Moreover, our thoughts are now more of the future than of the past. While we have worked at our tasks of peace the circumstances of the whole age have been altered by war. What we have done for our own land and our own people we did with the best that was in us, whether of character or of intelligence, with sober enthusiasm and a confidence in the principles upon which we were acting which sustained us at every step of the difficult undertaking; but it is done. It has passed from our hands. It is now an established part of the legislation of the country. Its usefulness, its effects will disclose themselves in experience. What chiefly strikes us now, as we look about us during these closing days of a year which will be forever memorable in the history of the world, is that we face new tasks, have been facing them these six months, must face them in the months to come,—face them without partisan feeling, like men who have forgotten everything but a common duty and the fact that we are representatives of a great people whose thought is not of us but of what America owes to herself and to all mankind in such circumstances as these upon which we look amazed and anxious.
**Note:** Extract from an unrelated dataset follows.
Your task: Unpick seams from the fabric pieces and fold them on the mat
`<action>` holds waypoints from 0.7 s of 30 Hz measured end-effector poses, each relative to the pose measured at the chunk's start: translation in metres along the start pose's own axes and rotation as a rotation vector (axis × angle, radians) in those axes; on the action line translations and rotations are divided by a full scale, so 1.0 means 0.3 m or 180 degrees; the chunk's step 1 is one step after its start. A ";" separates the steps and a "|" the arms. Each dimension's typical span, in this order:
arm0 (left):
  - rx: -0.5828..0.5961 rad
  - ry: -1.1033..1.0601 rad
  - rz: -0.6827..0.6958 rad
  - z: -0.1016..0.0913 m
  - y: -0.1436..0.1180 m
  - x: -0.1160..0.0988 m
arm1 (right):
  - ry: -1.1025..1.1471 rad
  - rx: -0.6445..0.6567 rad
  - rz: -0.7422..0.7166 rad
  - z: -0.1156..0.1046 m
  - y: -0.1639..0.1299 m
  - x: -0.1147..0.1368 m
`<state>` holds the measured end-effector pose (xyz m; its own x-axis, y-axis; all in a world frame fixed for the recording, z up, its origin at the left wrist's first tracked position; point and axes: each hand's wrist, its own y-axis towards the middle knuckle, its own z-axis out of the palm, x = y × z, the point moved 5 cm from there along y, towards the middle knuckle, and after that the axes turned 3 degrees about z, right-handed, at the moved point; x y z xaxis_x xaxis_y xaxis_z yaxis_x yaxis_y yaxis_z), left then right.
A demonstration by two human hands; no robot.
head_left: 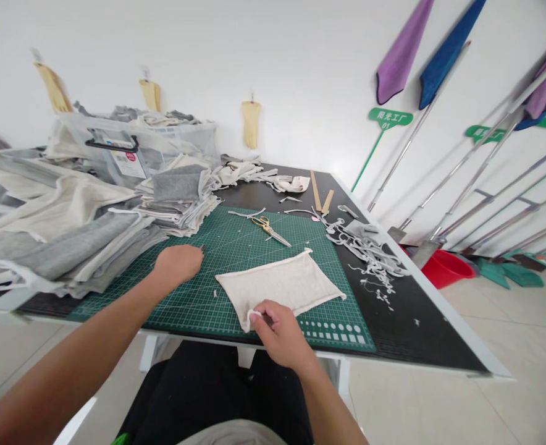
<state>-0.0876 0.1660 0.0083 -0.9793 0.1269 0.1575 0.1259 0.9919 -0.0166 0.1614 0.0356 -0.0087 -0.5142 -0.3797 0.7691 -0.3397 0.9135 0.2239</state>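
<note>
A cream cloth piece (280,281) with stitched edges lies flat on the green cutting mat (184,309). My right hand (280,330) pinches the cloth's near left edge between thumb and fingers, and the edge curls up there. Left of the cloth, my left hand (179,266) is closed above the mat. A small dark tip (202,248) pokes out past its fingers; the rest of that thing is hidden. Gold-handled scissors (270,230) lie on the mat beyond the cloth, apart from both hands.
Stacked grey and cream cloths (175,198) cover the table's left side, before a clear plastic bin (162,145). Fabric scraps (365,244) lie on the right, near two wooden strips (317,191). A red bucket (449,269) and long-handled tools stand by the wall.
</note>
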 end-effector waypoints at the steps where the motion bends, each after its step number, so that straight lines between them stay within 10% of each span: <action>1: -0.0067 0.0020 -0.0050 -0.021 -0.021 0.001 | 0.0000 -0.0001 -0.0002 0.000 0.000 0.000; 6: -0.0212 -0.1659 0.0263 -0.079 -0.254 -0.102 | 0.0059 0.0000 0.0015 -0.002 0.001 0.003; 12: 0.0758 -0.4141 0.0046 0.069 -0.558 -0.326 | 0.0043 0.0014 -0.0013 -0.008 0.005 0.011; 21: 0.0863 -0.4432 -0.0207 0.113 -0.574 -0.359 | 0.0009 0.0056 -0.0065 -0.002 0.004 0.010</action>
<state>-0.0092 -0.0184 -0.0392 -0.3554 -0.1763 -0.9179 0.1973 0.9458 -0.2581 0.1598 0.0356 -0.0058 -0.5047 -0.3979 0.7662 -0.3639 0.9028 0.2291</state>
War has interrupted the means of trade not only but also the processes of production. In Europe it is destroying men and resources wholesale and upon a scale unprecedented and appalling. There is reason to fear that the time is near, if it be not already at hand, when several of the countries of Europe will find it difficult to do for their people what they have hitherto been always easily able to do,–many essential and fundamental things. At any rate, they will need our help and our manifold services as they have never needed them before; and we should be ready, more fit and ready than we have ever been.
It is of equal consequence that the nations whom Europe has usually supplied with innumerable articles of manufacture and commerce of which they are in constant need and without which their economic development halts and stands still can now get only a small part of what they formerly imported and eagerly look to us to supply their all but empty markets. This is particularly true of our own neighbors, the States, great and small, of Central and South America. Their lines of trade have hitherto run chiefly athwart the seas, not to our ports but to the ports of Great Britain and of the older continent of Europe. I do not stop to inquire why, or to make any comment on probable causes. What interests us just now is not the explanation but the fact, and our duty and opportunity in the presence of it. Here are markets which we must supply, and we must find the means of action. The United States, this great people for whom we speak and act, should be ready, as never before, to serve itself and to serve mankind; ready with its resources, its energies, its forces of production, and its means of distribution.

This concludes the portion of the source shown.